Soltou-me o braço e, quando olhei para ele, vi gotas de sangue no lugar onde as unhas
tinham se cravado em mim.
— Tem de queimar uma bruxa — disse Alice, a raiva na sua voz a diminuir —, para se
certificar de que não voltará. Metê-la na terra não serve de nada. Só retarda as coisas. O Velho
Gregory sabe-o, mas é brando demais para usar o fogo. Agora é tarde demais...
Mãe Malkin desaparecia nas sombras, tendo contornado o celeiro, continuando a encolher
a cada passo, arrastando a capa preta pelo solo atrás de si.
Foi então que percebi que a bruxa cometera um grande erro. Seguira o caminho errado,
diretamente para o chiqueiro maior. Nesta altura estava suficientemente pequena para passar por
debaixo da primeira tábua.
Fora um dia péssimo para os porcos. Cinco deles haviam sido mortos e houvera momentos
de muito barulho e sujidade, que provavelmente os deixaram bastante assustados. Por
conseguinte, o que se pode dizer é que não estavam nada satisfeitos e, provavelmente, não seria a
ocasião mais indicada para entrar no chiqueiro deles. E, além disso, os porcos grandes e peludos
comem tudo, seja lá o que for. Não tardou que chegasse a vez de Mãe Malkin gritar e fê-lo
durante muito tempo.
— Aquilo deve equivaler a queimá-la — comentou Alice, quando o som finalmente
desapareceu. Pude constatar o alívio no rosto dela. Eu sentia o mesmo.
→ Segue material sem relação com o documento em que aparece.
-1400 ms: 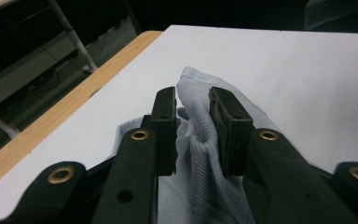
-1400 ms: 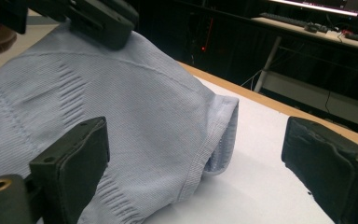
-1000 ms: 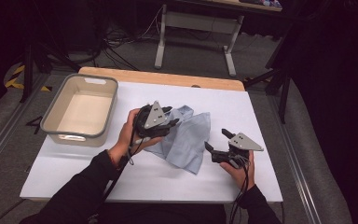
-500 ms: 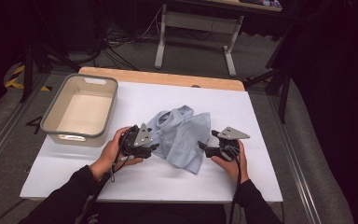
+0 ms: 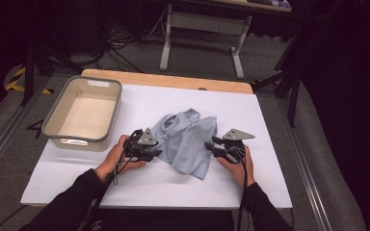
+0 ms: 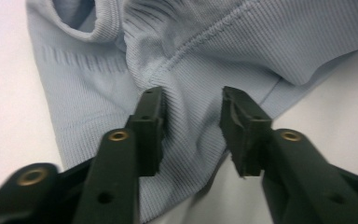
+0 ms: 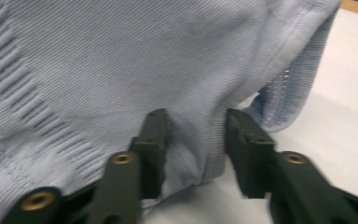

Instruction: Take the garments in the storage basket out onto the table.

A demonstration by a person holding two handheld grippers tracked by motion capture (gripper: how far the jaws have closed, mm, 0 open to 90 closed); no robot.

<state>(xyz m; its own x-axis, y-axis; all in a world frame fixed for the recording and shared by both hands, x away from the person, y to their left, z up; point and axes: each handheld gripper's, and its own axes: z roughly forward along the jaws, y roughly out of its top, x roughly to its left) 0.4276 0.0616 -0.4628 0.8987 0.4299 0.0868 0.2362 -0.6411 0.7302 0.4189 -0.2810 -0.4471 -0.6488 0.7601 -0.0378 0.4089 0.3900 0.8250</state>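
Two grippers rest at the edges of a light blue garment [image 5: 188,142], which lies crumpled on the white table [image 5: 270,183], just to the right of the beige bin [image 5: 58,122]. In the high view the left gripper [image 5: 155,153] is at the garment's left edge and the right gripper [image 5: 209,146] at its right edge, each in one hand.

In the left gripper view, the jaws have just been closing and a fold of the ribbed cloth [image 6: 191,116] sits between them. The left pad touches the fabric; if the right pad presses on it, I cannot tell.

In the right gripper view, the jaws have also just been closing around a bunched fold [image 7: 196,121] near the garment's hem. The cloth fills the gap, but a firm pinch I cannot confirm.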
Estávamos ambos
satisfeitos por ter acabado tudo. Estava cansado, de maneira que me limitei a encolher os ombros,
não sabendo muito bem o que pensar, mas olhava para Ellie e não gostei do que vi.
Ellie estava assustada e horrorizada também. Olhava-nos como se não pudesse acreditar no
que acontecera e no que tínhamos feito. Era como se me tivesse visto devidamente pela primeira
vez. Como se se percebesse de repente do que eu era.
Compreendi também algo. Pela primeira vez, sentia realmente o que era ser o aprendiz do
Mago. Vira as pessoas atravessarem para o outro lado da rua a fim de evitarem passar perto de
nós. Vira-as estremecer ou benzer-se só porque havíamos atravessado a sua aldeia, mas não o
levara a mal. Na minha mente era a sua reação ao Mago, não a mim.
Mas não podia ignorar este fato, ou passá-lo para segundo plano na minha mente. Estava a
acontecer-me diretamente e estava a acontecer na minha própria casa.
De repente, senti-me mais sozinho do que nunca.